▸ **Aim of the task**
Please repeat exactly the lines below from the one containing "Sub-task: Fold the" down to the one containing "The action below", both included, and nothing else.

▸ **Supplied material**
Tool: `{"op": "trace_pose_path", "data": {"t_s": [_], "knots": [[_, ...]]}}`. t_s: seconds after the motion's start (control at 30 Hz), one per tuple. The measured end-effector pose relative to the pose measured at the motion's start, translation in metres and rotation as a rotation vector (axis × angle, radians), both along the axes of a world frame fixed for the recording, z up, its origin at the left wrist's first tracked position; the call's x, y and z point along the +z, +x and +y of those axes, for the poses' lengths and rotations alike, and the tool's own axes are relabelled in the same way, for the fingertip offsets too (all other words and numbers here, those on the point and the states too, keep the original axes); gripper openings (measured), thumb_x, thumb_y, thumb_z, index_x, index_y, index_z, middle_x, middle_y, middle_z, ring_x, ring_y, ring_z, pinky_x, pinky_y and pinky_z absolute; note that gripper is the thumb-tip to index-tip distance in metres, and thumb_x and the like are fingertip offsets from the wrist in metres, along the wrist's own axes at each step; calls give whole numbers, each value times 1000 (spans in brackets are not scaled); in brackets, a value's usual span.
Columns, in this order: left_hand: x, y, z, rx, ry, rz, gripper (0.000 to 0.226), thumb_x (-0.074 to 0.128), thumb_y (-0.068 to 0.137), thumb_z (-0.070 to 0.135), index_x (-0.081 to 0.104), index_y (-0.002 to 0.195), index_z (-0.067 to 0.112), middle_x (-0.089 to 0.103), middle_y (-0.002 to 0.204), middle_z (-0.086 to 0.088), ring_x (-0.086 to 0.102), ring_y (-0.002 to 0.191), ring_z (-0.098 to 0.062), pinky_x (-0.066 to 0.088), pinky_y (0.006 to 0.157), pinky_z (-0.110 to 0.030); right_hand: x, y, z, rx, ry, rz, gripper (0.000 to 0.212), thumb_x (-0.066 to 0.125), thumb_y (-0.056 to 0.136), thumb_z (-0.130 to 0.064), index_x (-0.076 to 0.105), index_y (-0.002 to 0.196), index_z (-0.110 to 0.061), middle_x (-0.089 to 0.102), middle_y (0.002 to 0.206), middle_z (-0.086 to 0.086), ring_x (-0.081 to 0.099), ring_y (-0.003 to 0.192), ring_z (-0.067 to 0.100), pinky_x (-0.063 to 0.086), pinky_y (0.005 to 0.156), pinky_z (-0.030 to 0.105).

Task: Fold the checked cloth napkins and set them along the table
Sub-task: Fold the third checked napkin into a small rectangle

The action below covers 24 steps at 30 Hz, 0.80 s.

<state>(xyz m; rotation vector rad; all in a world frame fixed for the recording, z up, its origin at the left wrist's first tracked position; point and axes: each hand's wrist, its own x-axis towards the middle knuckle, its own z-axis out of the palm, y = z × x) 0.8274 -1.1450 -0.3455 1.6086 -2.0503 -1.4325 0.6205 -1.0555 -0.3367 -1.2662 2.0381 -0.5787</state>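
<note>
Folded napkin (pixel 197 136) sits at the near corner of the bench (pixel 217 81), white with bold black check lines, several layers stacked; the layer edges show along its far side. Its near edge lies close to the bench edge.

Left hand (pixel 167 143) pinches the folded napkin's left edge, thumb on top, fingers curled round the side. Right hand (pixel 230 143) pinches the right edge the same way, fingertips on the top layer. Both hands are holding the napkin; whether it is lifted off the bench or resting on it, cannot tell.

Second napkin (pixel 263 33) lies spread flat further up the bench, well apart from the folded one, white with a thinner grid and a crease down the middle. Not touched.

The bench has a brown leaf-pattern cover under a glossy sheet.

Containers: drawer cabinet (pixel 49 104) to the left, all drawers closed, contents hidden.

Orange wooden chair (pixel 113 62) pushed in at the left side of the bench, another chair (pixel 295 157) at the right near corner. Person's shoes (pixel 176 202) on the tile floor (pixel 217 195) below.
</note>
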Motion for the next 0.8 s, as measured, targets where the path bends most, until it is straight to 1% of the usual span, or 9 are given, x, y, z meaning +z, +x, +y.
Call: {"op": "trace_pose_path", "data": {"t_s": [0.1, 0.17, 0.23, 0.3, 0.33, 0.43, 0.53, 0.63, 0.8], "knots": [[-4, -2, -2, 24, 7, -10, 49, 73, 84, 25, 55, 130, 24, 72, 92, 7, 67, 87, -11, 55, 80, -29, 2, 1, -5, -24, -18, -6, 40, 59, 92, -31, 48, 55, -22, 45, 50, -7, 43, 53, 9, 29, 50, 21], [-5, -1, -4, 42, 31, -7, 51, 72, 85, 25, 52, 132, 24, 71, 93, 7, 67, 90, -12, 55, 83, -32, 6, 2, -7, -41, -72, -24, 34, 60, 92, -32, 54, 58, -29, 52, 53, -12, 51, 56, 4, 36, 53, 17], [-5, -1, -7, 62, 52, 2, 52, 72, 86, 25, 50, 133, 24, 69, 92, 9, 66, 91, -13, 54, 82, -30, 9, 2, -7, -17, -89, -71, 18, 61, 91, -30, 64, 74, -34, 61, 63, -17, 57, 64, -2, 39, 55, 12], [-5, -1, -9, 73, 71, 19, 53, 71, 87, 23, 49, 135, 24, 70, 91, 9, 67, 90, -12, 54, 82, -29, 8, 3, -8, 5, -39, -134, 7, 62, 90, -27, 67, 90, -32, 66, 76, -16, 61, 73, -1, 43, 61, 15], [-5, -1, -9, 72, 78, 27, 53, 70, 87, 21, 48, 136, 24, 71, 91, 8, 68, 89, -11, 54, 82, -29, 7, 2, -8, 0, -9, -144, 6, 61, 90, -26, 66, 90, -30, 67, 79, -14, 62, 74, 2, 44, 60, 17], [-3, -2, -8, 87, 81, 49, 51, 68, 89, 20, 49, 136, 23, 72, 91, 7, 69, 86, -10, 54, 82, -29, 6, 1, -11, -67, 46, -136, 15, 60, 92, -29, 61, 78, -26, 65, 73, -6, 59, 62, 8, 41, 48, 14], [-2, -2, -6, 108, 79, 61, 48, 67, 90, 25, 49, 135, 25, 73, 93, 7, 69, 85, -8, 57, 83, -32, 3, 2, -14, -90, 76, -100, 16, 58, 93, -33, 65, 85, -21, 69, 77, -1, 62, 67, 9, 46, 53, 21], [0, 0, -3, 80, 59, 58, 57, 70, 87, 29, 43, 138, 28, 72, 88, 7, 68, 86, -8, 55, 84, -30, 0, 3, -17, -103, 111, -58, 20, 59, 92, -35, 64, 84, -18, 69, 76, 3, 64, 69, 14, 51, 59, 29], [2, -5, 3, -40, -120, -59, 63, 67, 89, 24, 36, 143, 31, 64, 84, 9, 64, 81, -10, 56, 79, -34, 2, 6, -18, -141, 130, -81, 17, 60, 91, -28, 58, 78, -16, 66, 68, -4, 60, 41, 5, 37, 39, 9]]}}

▸ **Solution to this problem**
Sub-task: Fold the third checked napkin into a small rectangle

The action below covers 24 steps at 30 Hz, 0.80 s.

The answer, as written, is complete.